Les locuteurs auraient d’abord accès à la représentation lexicale du mot (étoile), ainsi qu’à ses caractéristiques syntaxiques, c’est-à-dire au lemme (i.e. la classe grammaticale, le genre, le nombre…). Une fois cette étape mise en route, les informations activées (e.g. le genre : féminin) seraient mise à disposition du système pour pré-activer les codes de l’article congruent (ma et mon). Mais ces indices serviraient également d’input au module phonologique. Une fois pré-activé, ce processeur entraînerait la récupération des propriétés de forme, c'est-à-dire du lexème. La nature du premier phonème définie (e.g. voyelle), l’information pré-activerait à son tour les formes possibles de l’article (e.g. mon et ma). Le code ayant le niveau d’activation le plus élevé serait sélectionné (e.g. mon). Bien qu’encore au stade de l’hypothèse, nous avons inclus dans le modèle l’intervention d’un module permettant de vérifier le respect des règles d’accord régissant l’ordonnance syntaxique des mots dans un discours : une fois extrait, l’article serait analysé par un mécanisme de vérification syntaxique qui contrôlerait sa congruence avec les informations de genre et phonologiques du mot avec lequel il sera par la suite produit.

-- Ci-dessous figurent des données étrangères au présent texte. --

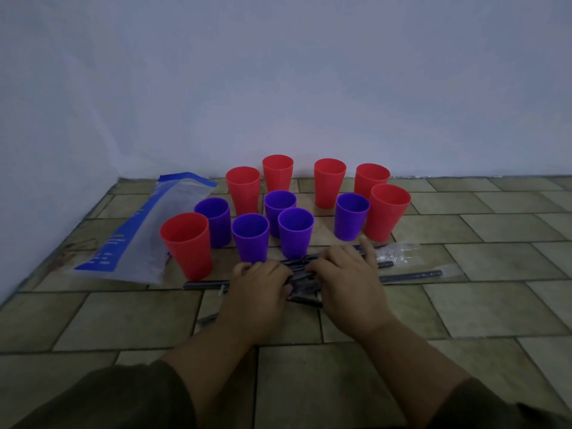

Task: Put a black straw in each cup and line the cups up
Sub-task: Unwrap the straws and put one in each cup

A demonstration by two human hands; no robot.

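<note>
A person kneels or sits at a tiled floor [464, 308] by a pale wall [278, 72], both arms reaching forward in dark sleeves [108, 400].

Eleven empty cups stand upright in a loose cluster near the wall, none holding a straw and not in a line. Six are red cups [329, 182]: four along the back, one at the far right, one at the front left. Five are purple cups [295, 232], shorter, grouped in the middle among the red ones.

A pile of black straws [298, 275], each in a clear wrapper, lies on the floor just in front of the cups. Both hands rest on this pile, close together. The left hand [260, 283] has its fingers curled down into the straws, gripping them. The right hand [343, 274] also grips the pile with bent fingers, except the index finger [366, 247], which sticks out straight toward the cups. A few loose straws lie outside the hands: one long one to the right [411, 276], one poking out to the left [201, 285], and a short end nearer the person.

A clear plastic bag [139, 236] with a blue edge lies flat to the left, touching the front red cup.
</note>
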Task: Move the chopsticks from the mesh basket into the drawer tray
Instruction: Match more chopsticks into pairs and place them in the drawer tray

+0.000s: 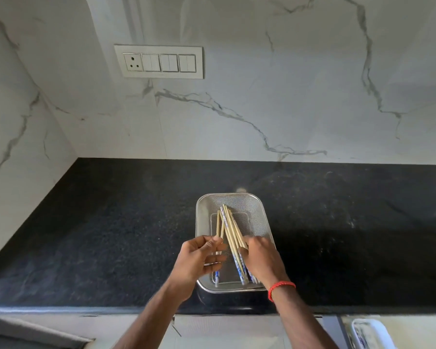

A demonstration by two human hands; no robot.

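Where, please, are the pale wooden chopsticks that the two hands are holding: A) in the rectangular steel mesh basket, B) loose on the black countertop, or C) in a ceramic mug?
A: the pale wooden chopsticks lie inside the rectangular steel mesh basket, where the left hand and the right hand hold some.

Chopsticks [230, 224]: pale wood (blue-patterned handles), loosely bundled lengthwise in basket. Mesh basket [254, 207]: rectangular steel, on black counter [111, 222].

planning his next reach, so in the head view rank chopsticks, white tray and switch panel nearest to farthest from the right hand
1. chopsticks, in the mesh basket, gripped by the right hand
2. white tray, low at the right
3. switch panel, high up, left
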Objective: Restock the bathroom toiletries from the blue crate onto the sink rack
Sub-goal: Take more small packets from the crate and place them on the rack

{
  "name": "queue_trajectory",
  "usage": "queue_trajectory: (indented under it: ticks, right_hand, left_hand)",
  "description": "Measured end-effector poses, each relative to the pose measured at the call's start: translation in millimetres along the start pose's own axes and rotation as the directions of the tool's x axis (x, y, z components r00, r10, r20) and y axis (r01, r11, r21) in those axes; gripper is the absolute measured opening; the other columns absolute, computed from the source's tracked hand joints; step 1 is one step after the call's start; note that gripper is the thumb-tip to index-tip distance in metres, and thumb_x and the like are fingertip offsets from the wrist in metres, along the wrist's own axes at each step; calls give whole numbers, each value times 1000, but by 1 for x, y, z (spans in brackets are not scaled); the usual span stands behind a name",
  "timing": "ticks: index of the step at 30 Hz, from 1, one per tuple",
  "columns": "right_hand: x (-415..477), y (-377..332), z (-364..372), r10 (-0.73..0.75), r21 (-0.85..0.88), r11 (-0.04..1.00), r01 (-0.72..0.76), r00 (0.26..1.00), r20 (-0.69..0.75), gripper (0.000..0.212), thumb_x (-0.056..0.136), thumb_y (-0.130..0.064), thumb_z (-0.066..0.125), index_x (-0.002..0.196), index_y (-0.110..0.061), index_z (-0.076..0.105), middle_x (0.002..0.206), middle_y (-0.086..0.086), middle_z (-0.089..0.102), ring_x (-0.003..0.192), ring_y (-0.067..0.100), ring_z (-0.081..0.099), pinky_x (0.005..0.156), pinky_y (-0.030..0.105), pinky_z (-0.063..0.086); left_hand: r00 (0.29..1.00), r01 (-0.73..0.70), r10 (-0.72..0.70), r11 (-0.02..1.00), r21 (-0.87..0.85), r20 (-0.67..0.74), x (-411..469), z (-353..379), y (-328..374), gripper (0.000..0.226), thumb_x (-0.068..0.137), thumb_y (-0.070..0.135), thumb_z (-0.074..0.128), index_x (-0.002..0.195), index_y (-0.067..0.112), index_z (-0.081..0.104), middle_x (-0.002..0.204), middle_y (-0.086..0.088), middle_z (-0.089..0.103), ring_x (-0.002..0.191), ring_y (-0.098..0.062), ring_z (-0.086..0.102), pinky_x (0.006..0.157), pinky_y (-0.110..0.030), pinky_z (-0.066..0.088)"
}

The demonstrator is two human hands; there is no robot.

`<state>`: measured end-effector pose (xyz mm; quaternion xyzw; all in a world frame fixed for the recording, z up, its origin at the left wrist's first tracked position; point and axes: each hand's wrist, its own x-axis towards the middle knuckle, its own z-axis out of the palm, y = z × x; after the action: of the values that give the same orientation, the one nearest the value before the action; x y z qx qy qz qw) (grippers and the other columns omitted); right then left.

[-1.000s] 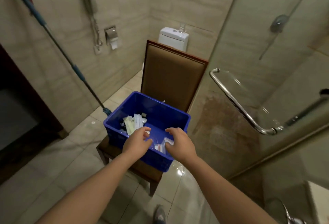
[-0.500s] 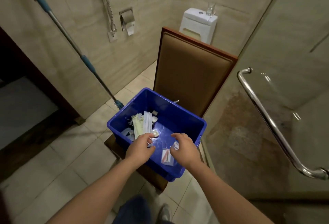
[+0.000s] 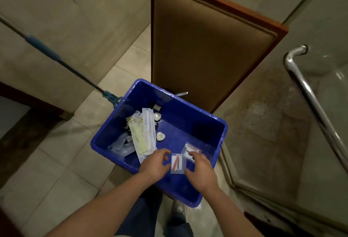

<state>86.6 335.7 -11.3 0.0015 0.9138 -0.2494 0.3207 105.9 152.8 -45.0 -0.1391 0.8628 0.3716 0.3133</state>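
Observation:
The blue crate (image 3: 205, 123) stands on a chair seat in front of me. Inside lie long wrapped packets (image 3: 143, 135), small white round caps (image 3: 160, 136) and two small clear sachets. One sachet (image 3: 177, 163), with a red and a dark stick in it, lies between my hands. My left hand (image 3: 155, 165) hovers at its left edge with loosely curled fingers and the thumb near it. My right hand (image 3: 201, 169) has its thumb at the sachet's lower right corner, and its fingertips touch the second sachet (image 3: 191, 151). No sink rack is in view.
The chair's brown padded back (image 3: 207, 44) rises right behind the crate. A blue-handled mop (image 3: 56, 59) leans on the left wall, its head beside the crate. At the right a glass shower door carries a chrome handle (image 3: 310, 101). Tiled floor (image 3: 62, 161) lies to the left.
My view has tilted down and come closer to the crate. Both hands have reached lower into it and closed in on the sachet between them.

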Motion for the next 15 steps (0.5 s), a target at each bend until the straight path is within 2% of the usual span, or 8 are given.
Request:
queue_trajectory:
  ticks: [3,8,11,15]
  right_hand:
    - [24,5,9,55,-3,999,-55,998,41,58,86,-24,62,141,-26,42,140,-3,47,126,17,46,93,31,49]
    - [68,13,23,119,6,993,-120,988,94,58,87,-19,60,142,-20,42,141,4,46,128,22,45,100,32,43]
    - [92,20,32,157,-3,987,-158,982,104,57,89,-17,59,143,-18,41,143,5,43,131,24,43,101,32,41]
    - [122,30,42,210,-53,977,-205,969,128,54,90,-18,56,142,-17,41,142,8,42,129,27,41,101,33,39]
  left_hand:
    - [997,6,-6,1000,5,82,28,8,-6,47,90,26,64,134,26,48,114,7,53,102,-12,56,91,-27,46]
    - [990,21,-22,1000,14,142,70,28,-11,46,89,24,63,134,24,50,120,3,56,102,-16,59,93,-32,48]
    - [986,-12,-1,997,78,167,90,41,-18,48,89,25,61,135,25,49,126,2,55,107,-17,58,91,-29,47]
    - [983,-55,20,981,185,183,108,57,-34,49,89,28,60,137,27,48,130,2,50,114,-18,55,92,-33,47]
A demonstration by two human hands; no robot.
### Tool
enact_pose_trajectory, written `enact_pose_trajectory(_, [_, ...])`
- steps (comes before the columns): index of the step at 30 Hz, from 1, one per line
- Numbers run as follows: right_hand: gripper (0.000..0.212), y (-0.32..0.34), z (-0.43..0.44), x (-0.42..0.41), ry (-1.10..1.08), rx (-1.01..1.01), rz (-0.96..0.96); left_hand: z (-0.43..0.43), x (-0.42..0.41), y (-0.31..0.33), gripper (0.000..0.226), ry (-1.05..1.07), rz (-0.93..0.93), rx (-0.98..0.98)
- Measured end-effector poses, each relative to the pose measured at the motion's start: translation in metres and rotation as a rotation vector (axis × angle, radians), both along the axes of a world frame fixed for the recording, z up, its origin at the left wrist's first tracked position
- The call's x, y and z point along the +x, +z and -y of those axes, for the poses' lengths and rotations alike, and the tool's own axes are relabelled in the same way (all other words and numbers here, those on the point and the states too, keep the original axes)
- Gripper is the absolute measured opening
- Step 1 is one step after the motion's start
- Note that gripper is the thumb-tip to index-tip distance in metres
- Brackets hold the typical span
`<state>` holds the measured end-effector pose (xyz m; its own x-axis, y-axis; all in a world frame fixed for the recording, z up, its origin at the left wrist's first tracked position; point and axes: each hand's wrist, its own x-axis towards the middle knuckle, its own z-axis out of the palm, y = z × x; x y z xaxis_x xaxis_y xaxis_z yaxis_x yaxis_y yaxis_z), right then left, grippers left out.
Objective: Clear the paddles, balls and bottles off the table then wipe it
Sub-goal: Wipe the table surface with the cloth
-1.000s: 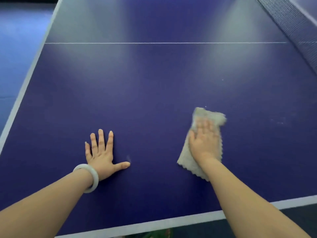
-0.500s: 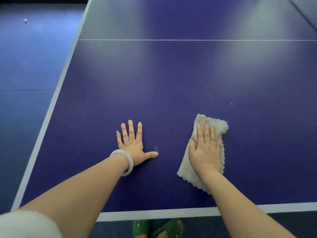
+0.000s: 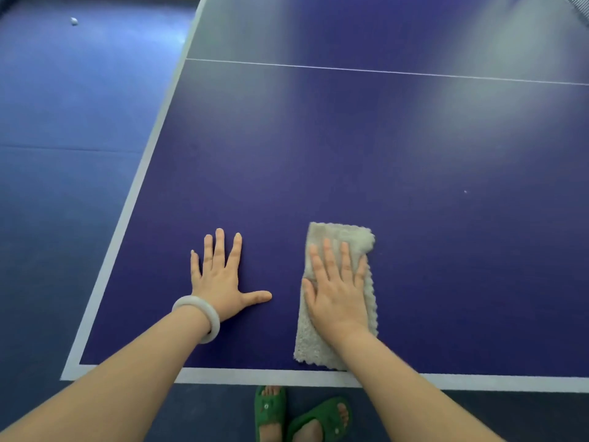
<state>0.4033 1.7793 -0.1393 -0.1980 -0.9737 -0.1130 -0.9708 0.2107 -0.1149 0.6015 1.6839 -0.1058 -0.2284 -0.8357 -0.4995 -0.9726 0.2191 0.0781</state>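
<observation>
Beige cloth wiped across the blue ping-pong table.
Right hand presses it, fingers straight, nearer the white end line than half a second ago; left hand lies flat beside, fingers spread.

Green slippers stand on the blue floor, toes showing, one straight and the other angled. A pale bangle circles one wrist. A scrap of net shows at the far corner.
</observation>
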Motion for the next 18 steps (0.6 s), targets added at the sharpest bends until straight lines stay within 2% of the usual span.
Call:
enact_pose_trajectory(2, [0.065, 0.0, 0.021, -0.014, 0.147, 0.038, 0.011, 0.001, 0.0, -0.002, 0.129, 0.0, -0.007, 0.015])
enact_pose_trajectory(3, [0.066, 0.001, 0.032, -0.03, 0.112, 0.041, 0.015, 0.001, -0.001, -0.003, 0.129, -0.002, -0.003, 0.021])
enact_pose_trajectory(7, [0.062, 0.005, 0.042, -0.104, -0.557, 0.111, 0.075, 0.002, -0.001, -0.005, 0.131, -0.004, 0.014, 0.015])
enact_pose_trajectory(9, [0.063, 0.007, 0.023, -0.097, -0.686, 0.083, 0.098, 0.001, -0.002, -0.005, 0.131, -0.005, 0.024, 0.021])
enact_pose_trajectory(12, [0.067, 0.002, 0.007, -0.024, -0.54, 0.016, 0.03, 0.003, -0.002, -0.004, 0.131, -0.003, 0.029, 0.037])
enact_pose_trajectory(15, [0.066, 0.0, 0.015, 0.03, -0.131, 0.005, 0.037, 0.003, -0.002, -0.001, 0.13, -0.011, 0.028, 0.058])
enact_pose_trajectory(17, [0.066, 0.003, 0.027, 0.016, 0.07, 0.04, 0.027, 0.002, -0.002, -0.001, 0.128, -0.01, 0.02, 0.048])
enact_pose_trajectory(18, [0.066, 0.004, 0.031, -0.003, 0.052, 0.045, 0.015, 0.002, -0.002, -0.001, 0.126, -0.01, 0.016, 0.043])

Une incertitude perdure néanmoins quant à l’interactivité des deux modules de traitement (représentée sous forme d’un point d’interrogation sur le schéma). Une fois les indices de genre et phonologiques disponibles, nous n’avons pu définir avec certitudes si ces propriétés agissaient de façon dépendante ou pas, bien que certaines considérations nous laissent supposer de l’interactivité des facteurs genre et phonème sur la sélection des déterminants.

Le problème réside donc à présent à déterminer si ce modèle est également applicable aux processus de sélection des articles en compréhension visuelle des mots, ou bien si dans cette modalité l’arrangement et la configuration des niveaux de traitement diffèrent complètement. Dans le but d’apporter quelques éléments de réponses nous avons conduit un ensemble d’expériences sur des locuteurs français, que nous allons tout de suite présenter.

Figure 13 : Modèle en cascade d’accès au déterminant
Figure 13 : Modèle en cascade d’accès au déterminant NOTE : Les flèches en pointillés indiquent les étapes de pré-activation, tandis que les flèches pleines dénotent les étapes d’activation. L’étape (1) représente le niveau lexical, c'est-à-dire l’accès au lemme ; l’étape (2) représente le processeur phonologique traitant le lexème ; l’étape (3) de sélection du déterminant ; et (4) l’étape de vérification du respect des règles d’accord.